§ **EXERCISE DETAILS**
Write out the following listing's lines from the one with "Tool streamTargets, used" to the one with "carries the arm", exactly, with both included and no others.

§ **EXCERPTED RECORDS**
☆ ☆ ☆

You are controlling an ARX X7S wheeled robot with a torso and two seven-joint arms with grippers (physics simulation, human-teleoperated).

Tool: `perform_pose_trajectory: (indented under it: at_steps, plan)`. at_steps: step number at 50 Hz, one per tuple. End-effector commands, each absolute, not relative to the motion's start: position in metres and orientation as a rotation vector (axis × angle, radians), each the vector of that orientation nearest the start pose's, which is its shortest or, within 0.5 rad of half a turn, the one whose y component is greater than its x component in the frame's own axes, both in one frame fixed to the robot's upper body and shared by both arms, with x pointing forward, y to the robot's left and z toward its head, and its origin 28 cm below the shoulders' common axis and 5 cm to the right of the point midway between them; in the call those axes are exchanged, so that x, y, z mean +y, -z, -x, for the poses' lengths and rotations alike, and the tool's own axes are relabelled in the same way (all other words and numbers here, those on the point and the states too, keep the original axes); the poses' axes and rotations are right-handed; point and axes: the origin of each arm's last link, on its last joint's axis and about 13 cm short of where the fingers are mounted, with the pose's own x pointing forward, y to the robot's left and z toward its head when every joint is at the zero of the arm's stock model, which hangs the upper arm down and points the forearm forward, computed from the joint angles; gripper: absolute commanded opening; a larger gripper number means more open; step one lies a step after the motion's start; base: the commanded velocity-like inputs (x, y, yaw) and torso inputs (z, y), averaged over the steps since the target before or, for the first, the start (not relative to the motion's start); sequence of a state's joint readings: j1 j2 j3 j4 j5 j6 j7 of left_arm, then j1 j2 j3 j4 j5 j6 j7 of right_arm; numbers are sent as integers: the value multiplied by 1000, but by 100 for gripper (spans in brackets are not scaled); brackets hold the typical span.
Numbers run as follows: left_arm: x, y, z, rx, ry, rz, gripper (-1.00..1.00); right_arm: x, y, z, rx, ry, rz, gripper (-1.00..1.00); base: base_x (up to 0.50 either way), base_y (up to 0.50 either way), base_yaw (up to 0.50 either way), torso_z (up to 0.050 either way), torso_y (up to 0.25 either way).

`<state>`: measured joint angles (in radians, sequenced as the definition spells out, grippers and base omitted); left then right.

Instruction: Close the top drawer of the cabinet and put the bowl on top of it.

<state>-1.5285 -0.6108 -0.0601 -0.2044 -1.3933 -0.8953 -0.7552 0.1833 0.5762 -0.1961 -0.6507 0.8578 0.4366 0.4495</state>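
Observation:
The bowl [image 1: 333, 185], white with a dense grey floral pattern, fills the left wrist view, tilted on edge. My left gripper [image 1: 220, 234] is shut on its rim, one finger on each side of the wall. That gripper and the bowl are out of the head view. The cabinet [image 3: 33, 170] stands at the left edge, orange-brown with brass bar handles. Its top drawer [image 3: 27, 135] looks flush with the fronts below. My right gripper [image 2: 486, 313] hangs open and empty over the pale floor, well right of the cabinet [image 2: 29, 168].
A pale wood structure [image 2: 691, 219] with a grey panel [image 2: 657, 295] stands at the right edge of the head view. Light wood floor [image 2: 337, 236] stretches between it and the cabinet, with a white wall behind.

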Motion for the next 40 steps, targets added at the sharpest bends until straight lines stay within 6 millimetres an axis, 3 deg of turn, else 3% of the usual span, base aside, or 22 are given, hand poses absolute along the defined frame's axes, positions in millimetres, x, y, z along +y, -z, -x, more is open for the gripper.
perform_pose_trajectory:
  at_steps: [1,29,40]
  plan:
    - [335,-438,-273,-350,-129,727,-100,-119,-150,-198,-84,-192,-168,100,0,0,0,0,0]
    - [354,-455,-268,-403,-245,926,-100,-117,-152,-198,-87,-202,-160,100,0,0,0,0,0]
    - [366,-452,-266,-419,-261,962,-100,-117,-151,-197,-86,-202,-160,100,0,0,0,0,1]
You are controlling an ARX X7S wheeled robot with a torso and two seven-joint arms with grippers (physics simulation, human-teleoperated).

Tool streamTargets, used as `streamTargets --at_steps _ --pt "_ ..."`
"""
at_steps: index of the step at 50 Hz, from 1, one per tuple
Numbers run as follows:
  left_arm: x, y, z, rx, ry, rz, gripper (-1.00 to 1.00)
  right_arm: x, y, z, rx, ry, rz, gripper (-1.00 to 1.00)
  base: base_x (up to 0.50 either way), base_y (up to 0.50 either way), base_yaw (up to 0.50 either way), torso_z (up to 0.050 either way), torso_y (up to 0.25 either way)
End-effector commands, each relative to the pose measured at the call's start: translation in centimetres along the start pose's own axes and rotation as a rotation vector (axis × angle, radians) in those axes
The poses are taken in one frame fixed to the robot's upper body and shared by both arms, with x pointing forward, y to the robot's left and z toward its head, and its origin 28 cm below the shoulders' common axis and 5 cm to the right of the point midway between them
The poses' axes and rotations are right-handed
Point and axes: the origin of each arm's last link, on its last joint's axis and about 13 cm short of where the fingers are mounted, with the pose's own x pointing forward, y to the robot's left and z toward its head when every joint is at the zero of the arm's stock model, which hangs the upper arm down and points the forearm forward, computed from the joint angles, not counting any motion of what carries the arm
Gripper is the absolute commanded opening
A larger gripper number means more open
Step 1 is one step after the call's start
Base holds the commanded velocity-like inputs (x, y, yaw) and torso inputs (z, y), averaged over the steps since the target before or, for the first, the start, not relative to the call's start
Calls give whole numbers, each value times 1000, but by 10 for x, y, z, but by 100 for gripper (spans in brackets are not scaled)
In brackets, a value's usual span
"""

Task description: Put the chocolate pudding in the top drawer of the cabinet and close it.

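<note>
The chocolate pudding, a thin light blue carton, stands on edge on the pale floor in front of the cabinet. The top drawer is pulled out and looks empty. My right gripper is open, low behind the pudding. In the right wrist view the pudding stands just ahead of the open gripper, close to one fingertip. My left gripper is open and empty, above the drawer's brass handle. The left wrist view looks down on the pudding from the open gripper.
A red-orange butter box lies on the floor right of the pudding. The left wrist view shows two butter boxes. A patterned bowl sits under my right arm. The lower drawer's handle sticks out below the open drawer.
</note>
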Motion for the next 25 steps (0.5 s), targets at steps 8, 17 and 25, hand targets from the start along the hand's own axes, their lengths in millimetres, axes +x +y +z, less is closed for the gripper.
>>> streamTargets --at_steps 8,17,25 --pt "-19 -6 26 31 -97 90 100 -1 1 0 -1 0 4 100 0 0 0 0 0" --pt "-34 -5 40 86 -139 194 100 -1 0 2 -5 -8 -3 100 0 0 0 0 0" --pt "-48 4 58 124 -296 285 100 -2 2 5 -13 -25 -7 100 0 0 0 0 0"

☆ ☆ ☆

§ **WORKED SOLUTION**
Tool streamTargets, used as `streamTargets --at_steps _ --pt "_ ..."`
"""
at_steps: index of the step at 50 Hz, from 1, one per tuple
Numbers run as follows:
  left_arm: x, y, z, rx, ry, rz, gripper (-1.00 to 1.00)
  right_arm: x, y, z, rx, ry, rz, gripper (-1.00 to 1.00)
  base: base_x (up to 0.50 either way), base_y (up to 0.50 either way), base_yaw (up to 0.50 either way), torso_z (up to 0.050 either way), torso_y (up to 0.25 either way)
End-effector commands, each relative to the pose measured at the call's start: translation in centimetres along the start pose's own axes and rotation as a rotation vector (axis × angle, radians) in those axes
The poses are taken in one frame fixed to the robot's upper body and shared by both arms, with x pointing forward, y to the robot's left and z toward its head, and its origin 28 cm below the shoulders' common axis and 5 cm to the right of the point midway between them
The poses' axes and rotations are right-handed
Point and axes: the origin of each arm's last link, on its last joint's axis and about 13 cm short of where the fingers are mounted, with the pose's own x pointing forward, y to the robot's left and z toward its head when every joint is at the zero of the arm's stock model, which hangs the upper arm down and points the forearm forward, computed from the joint angles, not counting any motion of what carries the arm

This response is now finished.